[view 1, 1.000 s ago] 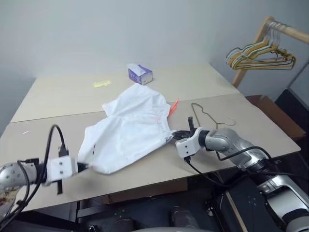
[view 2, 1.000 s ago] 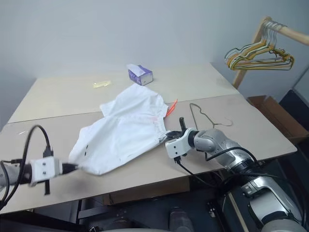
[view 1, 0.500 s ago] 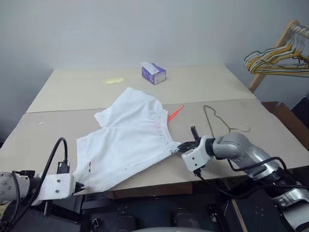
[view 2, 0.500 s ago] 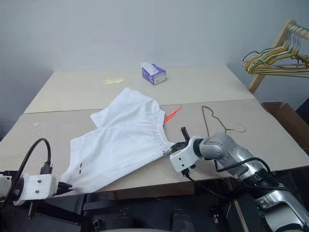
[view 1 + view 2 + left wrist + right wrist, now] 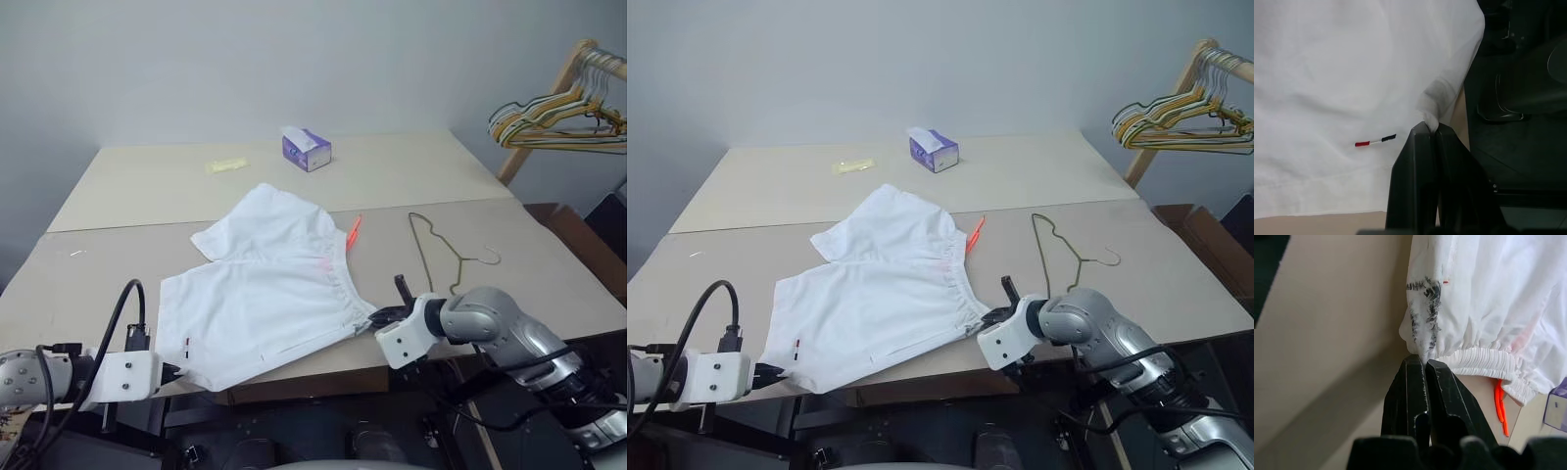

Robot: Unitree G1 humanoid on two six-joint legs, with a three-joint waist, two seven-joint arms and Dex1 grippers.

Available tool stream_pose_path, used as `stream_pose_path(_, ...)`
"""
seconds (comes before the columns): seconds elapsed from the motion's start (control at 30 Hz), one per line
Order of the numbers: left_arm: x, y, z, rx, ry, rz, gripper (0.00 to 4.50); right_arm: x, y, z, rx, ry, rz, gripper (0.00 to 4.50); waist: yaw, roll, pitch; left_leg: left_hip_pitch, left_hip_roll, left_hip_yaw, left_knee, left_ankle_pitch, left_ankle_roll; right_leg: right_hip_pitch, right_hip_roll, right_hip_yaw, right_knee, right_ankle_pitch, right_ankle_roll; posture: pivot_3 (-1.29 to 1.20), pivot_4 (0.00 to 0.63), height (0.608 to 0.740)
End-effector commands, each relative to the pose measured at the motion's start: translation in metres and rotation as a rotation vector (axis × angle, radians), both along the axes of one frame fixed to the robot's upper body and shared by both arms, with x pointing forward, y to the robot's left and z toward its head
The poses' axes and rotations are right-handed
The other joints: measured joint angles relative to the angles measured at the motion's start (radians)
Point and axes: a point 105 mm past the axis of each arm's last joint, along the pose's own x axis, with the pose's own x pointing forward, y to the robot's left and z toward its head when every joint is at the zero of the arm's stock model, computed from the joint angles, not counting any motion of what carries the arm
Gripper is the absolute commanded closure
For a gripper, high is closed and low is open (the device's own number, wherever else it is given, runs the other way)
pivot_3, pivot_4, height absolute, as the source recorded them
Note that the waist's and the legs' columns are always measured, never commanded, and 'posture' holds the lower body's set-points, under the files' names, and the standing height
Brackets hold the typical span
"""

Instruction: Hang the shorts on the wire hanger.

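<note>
The white shorts [image 5: 265, 294] lie spread on the tan table [image 5: 118, 196], reaching its front edge. My left gripper [image 5: 1431, 128] is shut on a hem corner of the shorts [image 5: 1352, 73], beside a small red and dark mark [image 5: 1375, 141], right at the table's front edge [image 5: 171, 374]. My right gripper [image 5: 1424, 360] is shut on the corner of the gathered waistband [image 5: 1484, 360], near dark smudges on the cloth; it sits at the shorts' right end [image 5: 377, 318]. The thin wire hanger [image 5: 436, 245] lies flat on the table, apart from the shorts, behind my right gripper.
A purple tissue box [image 5: 306, 149] and a yellow scrap [image 5: 225, 164] sit at the table's back. An orange clip [image 5: 353, 230] lies by the waistband. A bunch of yellow and green hangers [image 5: 554, 113] hangs on a wooden rack at the far right.
Both grippers have drawn back toward the table's front edge, pulling the shorts nearer and flatter. The camera view has also shifted.
</note>
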Motion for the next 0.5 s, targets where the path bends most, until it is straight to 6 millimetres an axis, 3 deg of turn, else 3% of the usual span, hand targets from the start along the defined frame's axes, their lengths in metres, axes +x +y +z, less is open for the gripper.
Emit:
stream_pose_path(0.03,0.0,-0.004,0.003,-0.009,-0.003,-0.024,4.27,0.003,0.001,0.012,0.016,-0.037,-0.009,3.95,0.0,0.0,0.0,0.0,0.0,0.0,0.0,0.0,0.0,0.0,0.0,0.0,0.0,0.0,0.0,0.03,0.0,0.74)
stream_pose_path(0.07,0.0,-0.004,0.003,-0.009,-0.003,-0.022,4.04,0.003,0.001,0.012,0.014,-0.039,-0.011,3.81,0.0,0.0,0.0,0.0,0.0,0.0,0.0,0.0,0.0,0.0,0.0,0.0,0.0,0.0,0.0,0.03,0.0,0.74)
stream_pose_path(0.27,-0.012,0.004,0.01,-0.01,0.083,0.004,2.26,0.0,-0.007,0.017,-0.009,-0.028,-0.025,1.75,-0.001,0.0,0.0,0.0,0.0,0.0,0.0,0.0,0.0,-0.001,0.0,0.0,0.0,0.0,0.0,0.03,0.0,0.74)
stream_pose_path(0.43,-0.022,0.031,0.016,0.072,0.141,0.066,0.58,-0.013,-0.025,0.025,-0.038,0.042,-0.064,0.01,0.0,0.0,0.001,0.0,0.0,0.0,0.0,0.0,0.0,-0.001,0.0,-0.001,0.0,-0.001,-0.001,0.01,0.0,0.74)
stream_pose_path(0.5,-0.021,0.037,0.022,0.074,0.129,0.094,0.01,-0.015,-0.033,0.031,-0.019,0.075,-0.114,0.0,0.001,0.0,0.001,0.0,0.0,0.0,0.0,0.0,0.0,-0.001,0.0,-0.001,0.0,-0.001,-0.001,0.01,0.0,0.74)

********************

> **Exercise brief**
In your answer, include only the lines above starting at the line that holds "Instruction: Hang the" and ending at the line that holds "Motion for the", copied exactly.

> **Solution to the exercise**
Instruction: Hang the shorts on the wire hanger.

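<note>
The white shorts [image 5: 265, 294] lie spread on the tan table [image 5: 118, 196], reaching its front edge. My left gripper [image 5: 1431, 128] is shut on a hem corner of the shorts [image 5: 1352, 73], beside a small red and dark mark [image 5: 1375, 141], right at the table's front edge [image 5: 171, 374]. My right gripper [image 5: 1424, 360] is shut on the corner of the gathered waistband [image 5: 1484, 360], near dark smudges on the cloth; it sits at the shorts' right end [image 5: 377, 318]. The thin wire hanger [image 5: 436, 245] lies flat on the table, apart from the shorts, behind my right gripper.
A purple tissue box [image 5: 306, 149] and a yellow scrap [image 5: 225, 164] sit at the table's back. An orange clip [image 5: 353, 230] lies by the waistband. A bunch of yellow and green hangers [image 5: 554, 113] hangs on a wooden rack at the far right.
Both grippers have drawn back toward the table's front edge, pulling the shorts nearer and flatter. The camera view has also shifted.
</note>
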Motion for the next 0.5 s, targets where the path bends most, until it is straight to 6 millimetres an axis, 3 deg of turn, else 3% of the usual span, hand targets from the start along the defined frame's axes, their lengths in metres, axes +x +y +z, less is open for the gripper.

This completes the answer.